Exercise requirements – Your reply should hold only the lines from the records below where "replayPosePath" occurs.

(Beginning of Material for the task)

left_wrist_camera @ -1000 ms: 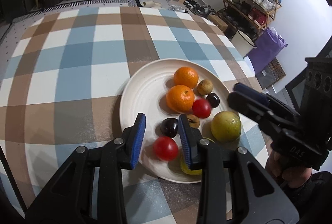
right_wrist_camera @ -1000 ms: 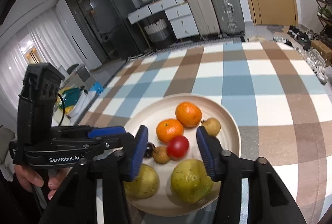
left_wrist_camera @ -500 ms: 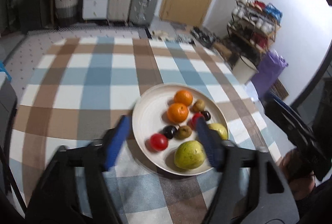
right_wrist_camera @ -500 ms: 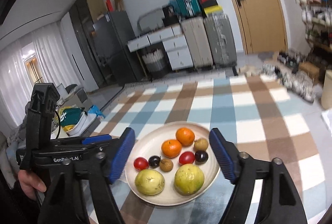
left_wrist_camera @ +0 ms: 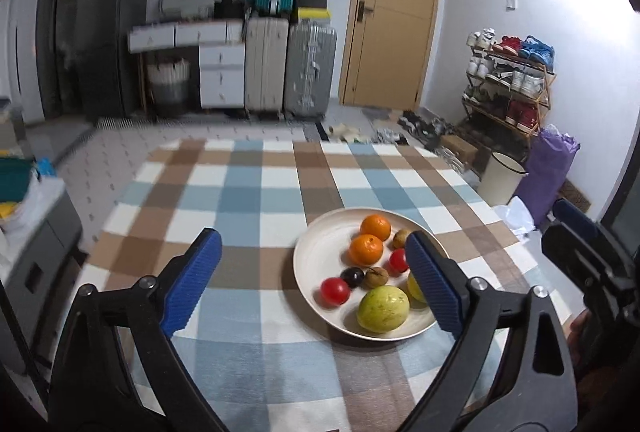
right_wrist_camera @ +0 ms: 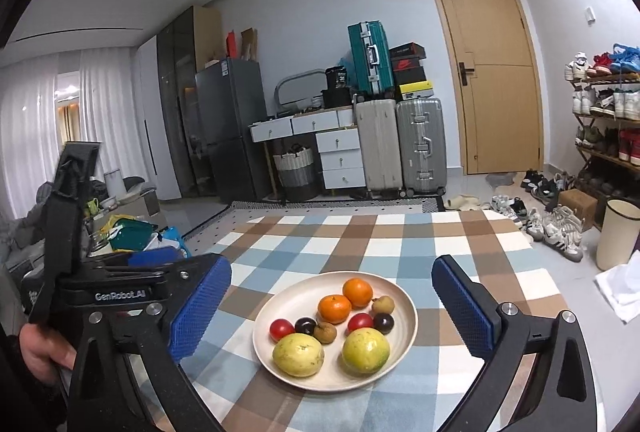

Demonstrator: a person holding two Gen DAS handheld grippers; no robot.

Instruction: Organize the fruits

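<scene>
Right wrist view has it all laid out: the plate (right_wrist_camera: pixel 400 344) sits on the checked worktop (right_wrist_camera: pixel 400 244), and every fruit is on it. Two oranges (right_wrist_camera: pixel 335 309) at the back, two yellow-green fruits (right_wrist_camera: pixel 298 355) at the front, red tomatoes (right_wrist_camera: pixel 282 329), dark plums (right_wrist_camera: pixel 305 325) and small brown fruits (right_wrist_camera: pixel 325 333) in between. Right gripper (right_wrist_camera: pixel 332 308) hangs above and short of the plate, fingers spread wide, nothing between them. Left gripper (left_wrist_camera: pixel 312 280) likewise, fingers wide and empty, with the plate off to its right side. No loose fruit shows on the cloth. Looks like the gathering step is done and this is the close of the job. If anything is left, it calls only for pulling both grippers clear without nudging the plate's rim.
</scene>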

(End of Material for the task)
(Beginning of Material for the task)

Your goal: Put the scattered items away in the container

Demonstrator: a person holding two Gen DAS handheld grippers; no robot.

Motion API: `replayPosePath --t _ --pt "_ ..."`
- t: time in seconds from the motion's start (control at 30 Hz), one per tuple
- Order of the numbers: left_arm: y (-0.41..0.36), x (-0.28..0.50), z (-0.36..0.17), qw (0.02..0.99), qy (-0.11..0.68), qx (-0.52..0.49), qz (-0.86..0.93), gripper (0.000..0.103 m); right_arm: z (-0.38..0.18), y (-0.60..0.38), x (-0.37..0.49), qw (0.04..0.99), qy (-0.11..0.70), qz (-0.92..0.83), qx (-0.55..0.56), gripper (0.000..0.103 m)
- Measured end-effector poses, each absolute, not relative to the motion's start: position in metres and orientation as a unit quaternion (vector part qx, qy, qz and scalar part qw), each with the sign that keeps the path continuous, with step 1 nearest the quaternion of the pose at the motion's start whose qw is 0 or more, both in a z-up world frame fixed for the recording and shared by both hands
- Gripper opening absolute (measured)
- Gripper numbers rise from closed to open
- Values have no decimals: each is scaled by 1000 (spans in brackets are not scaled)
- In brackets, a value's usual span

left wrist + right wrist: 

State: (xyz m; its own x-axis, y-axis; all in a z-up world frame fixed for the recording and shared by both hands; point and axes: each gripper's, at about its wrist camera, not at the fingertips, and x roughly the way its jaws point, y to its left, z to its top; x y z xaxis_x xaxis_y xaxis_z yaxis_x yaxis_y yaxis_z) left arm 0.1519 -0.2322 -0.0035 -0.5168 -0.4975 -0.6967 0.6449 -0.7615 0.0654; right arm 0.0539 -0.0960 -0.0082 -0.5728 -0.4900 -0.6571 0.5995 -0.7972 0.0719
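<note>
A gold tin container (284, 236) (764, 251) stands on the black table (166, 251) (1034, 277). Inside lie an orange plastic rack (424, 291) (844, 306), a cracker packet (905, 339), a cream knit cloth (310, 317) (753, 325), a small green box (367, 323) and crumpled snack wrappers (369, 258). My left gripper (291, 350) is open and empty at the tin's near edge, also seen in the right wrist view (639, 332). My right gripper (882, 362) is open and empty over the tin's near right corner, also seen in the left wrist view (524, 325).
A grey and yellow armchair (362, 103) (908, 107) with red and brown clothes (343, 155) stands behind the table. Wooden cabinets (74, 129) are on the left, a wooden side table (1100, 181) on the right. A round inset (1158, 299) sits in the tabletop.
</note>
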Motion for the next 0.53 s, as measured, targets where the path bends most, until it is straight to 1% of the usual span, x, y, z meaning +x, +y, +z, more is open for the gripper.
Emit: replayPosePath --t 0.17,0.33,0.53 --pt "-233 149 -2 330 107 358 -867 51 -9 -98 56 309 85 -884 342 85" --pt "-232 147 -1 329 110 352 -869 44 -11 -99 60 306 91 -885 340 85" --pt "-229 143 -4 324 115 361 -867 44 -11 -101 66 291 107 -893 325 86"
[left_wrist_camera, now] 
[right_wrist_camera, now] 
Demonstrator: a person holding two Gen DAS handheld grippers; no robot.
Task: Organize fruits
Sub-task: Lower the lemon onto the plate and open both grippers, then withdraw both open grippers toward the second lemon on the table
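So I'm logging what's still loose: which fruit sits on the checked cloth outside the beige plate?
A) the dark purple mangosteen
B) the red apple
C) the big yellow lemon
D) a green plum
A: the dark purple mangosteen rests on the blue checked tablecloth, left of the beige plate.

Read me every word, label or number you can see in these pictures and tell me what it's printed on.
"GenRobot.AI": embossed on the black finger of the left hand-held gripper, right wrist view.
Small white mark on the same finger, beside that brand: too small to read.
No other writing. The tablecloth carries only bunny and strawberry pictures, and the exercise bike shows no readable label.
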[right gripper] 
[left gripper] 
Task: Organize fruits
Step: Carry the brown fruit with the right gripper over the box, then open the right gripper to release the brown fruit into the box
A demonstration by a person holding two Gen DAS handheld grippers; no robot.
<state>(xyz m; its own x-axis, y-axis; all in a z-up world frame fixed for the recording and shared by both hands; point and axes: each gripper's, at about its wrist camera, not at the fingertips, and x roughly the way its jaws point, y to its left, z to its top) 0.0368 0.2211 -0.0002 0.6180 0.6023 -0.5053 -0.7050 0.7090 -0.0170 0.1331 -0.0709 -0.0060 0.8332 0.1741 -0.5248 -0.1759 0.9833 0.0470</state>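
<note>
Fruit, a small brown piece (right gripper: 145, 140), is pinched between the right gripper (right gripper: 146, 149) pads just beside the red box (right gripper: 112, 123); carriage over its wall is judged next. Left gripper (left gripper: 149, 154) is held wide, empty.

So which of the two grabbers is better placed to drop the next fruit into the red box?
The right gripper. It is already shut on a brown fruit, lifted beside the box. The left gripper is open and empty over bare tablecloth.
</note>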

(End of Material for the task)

Solution to the problem –
Motion API: `replayPosePath --t _ --pt "_ ..."`
Emit: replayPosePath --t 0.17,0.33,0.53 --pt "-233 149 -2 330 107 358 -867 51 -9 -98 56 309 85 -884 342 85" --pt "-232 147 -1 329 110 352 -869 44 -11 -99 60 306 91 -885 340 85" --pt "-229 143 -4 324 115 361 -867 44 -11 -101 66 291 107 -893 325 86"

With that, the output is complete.